Last year’s confidence and supply agreement between the Conservative party and the DUP saw 40 per cent of the Northern Irish party’s £1bn price tag allocated to infrastructure. Although there is, at the time of writing, no functioning government in the North to spend it, where could £400m be best used?
Northern Ireland is not, geographically, a large place. The six counties are inhabited by under 2m people and, to use a comparative metric that anyone who has sat in a high school geography lesson may remember, the North is less than half the size of Belgium. Belfast and Derry, Northern Ireland’s two major urban centres, are only a 70 mile drive apart. On the face of it then, an injection of cash into infrastructure should be relatively straightforward.
Yet the Belfast Rapid Transit system is the only notable public transport infrastructure currently being developed in the North. That takes the form of a web of connected bus lanes, as well as investment in a new bus fleet for use in them, that aims to cut car use in the heavily congested city.
One way to spend the money might be to tame the Irish Sea. Democratic Unionist Party MP Sammy Wilson claimed back in January a bridge between Northern Ireland and Scotland was “feasible” and would be a “much needed alternative” to the current ferry route. Unsurprisingly, he isn’t the first to notice that Northern Ireland’s east coast is only 20 miles from Scotland.
But while some MPs dream of bridges across the sea, interest in more useful infrastructure is less forthcoming. Take the NI Railways service, which despite the name only covers a fraction of the North. A simple glance over a map shows how fractured coverage is.
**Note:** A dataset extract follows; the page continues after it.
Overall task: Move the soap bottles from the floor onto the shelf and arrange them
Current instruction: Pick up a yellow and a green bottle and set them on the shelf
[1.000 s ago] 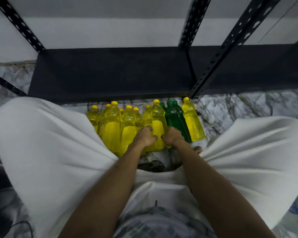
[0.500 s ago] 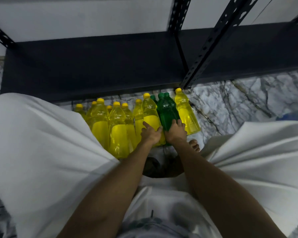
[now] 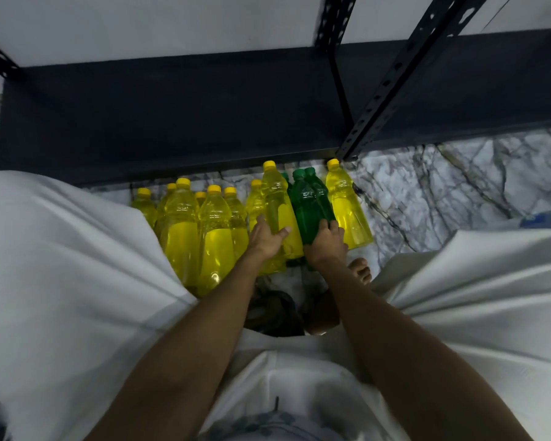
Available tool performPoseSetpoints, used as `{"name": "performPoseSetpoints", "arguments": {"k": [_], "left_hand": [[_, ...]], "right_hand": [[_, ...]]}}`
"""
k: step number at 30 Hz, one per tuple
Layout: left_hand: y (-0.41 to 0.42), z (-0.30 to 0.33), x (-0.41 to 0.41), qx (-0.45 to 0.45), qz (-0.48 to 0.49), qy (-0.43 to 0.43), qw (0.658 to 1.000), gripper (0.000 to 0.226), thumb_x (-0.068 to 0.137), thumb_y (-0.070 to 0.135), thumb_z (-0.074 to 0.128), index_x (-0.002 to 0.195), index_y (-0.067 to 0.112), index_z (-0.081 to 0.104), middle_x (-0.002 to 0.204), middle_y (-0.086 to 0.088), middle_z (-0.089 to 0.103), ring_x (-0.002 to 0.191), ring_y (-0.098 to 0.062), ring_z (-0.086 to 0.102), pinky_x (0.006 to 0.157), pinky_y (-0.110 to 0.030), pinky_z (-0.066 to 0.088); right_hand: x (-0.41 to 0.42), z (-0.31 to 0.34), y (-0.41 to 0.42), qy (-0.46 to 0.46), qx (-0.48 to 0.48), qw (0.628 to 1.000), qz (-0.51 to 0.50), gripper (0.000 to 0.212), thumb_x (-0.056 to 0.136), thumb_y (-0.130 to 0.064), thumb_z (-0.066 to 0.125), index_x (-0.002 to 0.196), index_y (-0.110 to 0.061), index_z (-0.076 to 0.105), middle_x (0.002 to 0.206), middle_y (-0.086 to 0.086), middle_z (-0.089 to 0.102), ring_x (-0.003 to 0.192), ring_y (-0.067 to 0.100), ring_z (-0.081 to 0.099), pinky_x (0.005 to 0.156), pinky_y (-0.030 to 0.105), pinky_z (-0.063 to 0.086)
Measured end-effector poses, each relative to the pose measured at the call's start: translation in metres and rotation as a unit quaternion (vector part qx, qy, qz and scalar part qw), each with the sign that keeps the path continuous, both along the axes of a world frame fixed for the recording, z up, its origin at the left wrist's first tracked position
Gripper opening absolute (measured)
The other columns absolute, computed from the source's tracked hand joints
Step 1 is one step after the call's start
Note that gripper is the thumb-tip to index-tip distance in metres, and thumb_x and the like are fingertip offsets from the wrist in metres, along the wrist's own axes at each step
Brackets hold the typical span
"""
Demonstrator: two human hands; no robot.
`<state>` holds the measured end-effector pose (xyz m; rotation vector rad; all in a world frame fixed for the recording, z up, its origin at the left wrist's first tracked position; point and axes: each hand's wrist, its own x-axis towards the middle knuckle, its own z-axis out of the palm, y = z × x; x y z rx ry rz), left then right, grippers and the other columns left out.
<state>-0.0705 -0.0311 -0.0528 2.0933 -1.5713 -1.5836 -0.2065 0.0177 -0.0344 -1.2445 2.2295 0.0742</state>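
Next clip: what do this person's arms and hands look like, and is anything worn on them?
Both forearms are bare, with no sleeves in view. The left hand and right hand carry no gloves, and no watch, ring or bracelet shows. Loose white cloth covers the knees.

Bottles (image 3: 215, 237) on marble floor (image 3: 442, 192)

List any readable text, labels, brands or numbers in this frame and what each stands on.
None can be read.
Yellow bottles: clear plastic, no printed label visible.
Green bottles: only faint embossing near the shoulder, too small to read.
Shelf and its perforated upright: plain dark metal, no markings.
White garment: no print visible.
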Motion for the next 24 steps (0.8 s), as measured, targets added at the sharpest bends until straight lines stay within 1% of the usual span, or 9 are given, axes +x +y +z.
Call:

An interesting comparison of the rail network North and South of the border in Ireland. Does it tell you something? Particularly how neglected we are in the North West! pic.twitter.com/9dSnhKpFxw
— Professor Paddy Gray (@Paddygray1) February 4, 2018
Even where the trains do run, the service is hardly efficient. The Belfast-Derry journey takes over two hours, which doesn’t compare well with the current London-Birmingham fast service, which covers almost twice the distance in 1hr22. Belfast City Airport, which last year handled 2.5m passengers, is serviced by Sydenham Station – but only via shuttle bus, which you have to request, or via the verge of the A2.
Meanwhile there is no train at all to Belfast International Airport: instead, an expensive taxi or a bus through the Northern Irish countryside is required. It may be scenic, but it isn’t good infrastructure.
That said, NI Rail saw 14.2m passenger journeys last year, compared to 11.5m in 2012-13: the problem isn’t that there is no demand for infrastructure, simply that no one has bothered to build it.
It is a similar story with roads. Belfast and Derry are only a 70 miles apart, yet there isn’t a direct, or even indirect, motorway link between the two. In fact, there are only 60 miles of motorway in the entire North: all are in the east, almost exclusively focused on Belfast.
Northern Ireland is, of course, not the only part of the UK poorly supplied when it comes to transport. Anyone reading this who lives in the North East of England or who relies of commuters trains around Manchester, for example, will have experienced similar problem. So what makes Northern Ireland special?
Well: for a relatively small geographical area, there is a striking polarisation in the provision of transport. Not only is there an overall lack of infrastructure, but what does exist is overwhelmingly concentrated in the east. To take one instructive statistic, 51 of Northern Ireland’s railway stations are located east of the River Bann, the traditional dividing line between east and west.
This divide isn’t an accident: rather, it’s a legacy of the North’s sectarian history. The east has been traditionally unionist, the west nationalist, and there has been a strong bias in economic power and investment towards the former. As analysis from Northern Irish regeneration advisor Steve Bradley shows, the main rail and road networks are almost exclusively confined to areas where Protestant are more common than Catholics, and where the DUP holds political power.
So, if the North does come under direct rule from Westminster, there are some fairly obvious gaps in the transport network that could do with being filled – based on the needs of citizens, rather than their background or voting preference. But with the open question of the Irish border hanging over us – something which brings implications for cross-border travel along with everything else – the chances of that appear slim.